During my Python talk, Matthias asked me why Python had its own
garbage collection instead of using Hans Boehms.  My answer wasn't
particularly good, because I wasn't much involved in the design of the
collector.  Historical considerations, of course, played a role;
Python started with a reference-counting-only scheme in the early 90s
and the relatively recent addition of a cycle-detection phase built
on reference counting rather than replacing it.

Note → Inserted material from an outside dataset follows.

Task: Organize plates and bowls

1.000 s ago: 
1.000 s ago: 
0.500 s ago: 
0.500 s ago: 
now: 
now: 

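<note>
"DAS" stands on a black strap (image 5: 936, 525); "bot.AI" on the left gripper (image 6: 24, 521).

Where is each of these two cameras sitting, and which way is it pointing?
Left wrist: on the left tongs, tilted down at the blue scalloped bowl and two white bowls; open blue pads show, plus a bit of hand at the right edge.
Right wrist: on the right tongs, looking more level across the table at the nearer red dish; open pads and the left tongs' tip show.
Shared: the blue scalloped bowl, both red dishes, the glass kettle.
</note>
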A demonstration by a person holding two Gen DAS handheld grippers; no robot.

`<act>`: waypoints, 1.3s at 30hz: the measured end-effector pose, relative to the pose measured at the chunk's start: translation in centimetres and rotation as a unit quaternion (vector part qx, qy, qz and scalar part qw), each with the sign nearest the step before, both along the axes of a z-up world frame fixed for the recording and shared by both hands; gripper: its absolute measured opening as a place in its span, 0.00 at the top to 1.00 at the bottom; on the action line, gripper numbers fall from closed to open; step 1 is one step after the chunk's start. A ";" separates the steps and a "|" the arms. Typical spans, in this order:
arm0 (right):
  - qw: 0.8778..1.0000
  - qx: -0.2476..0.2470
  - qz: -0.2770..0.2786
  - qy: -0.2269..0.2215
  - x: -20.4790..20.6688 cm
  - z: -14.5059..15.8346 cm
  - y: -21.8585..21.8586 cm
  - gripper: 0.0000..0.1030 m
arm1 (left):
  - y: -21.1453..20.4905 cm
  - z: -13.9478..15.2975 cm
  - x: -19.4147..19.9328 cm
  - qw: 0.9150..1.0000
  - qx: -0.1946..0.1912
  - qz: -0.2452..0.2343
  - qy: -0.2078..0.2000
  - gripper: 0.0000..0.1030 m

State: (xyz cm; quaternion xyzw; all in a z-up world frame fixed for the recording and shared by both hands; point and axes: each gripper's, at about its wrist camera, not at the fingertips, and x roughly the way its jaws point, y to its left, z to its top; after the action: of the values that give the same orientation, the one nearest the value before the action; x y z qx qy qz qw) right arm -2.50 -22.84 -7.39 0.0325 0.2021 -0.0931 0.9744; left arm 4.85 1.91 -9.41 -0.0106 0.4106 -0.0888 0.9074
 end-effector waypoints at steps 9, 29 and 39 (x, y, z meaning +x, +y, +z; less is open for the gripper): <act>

I discussed some of the considerations with colleagues here and can
offer a better answer now.  I'm not familiar with the details of
Boehm's approach, so I still wouldn't call this a fully informed
answer.

First a subjective comment: I believe Python uses (mallocs/frees) a
lot of memory relative to the sorts of C/C++ programs that the Boehm
collector is typically used with.  Take the simple example:

    for i in xrange(100000):
        print i # or, generally, do something with the ints

The range() builtin generates 100,000 integer objects, which consumes
12 bytes + malloc overhead on a 32-bit platform.  Since Python
programs spend a lot of time allocating and deallocating, there is a
dedicated free list for integers.  Reference counting does pretty well
here, as a very small number of allocated ints can handle all of the
allocations because of the free list.

As I emphasized in my talk, Python's implementation favors simplicity
and portability over performance.  I think the Boehm-gc approach is at
odds with this design goal.  I just glanced at the various platform
READMEs in the current implementation.  They have warnings like this
in the Linux file:

    To use threads, you need to abide by the following requirements:

    1) You need to use LinuxThreads (which are included in libc6).

       The collector relies on some implementation details of the LinuxThreads
       package....

    3a) Every file that makes thread calls should define LINUX_THREADS and 
       _REENTRANT and then include gc.h.  Gc.h redefines some of the
       pthread primitives as macros which also provide the collector with
       information it requires....
     
    5) The combination of LINUX_THREADS, REDIRECT_MALLOC, and incremental
       collection fails in seemingly random places....

The README for HP-UX is similar:

    Thread support for HP/UX 11 Pthreads was also recently added.  It
    is still flakey in this release.  (It has only been tested on a
    uniprocessor.  Even there some fraction of thread creation calls
    fail with a not-yet-understood error return from sem_wait.)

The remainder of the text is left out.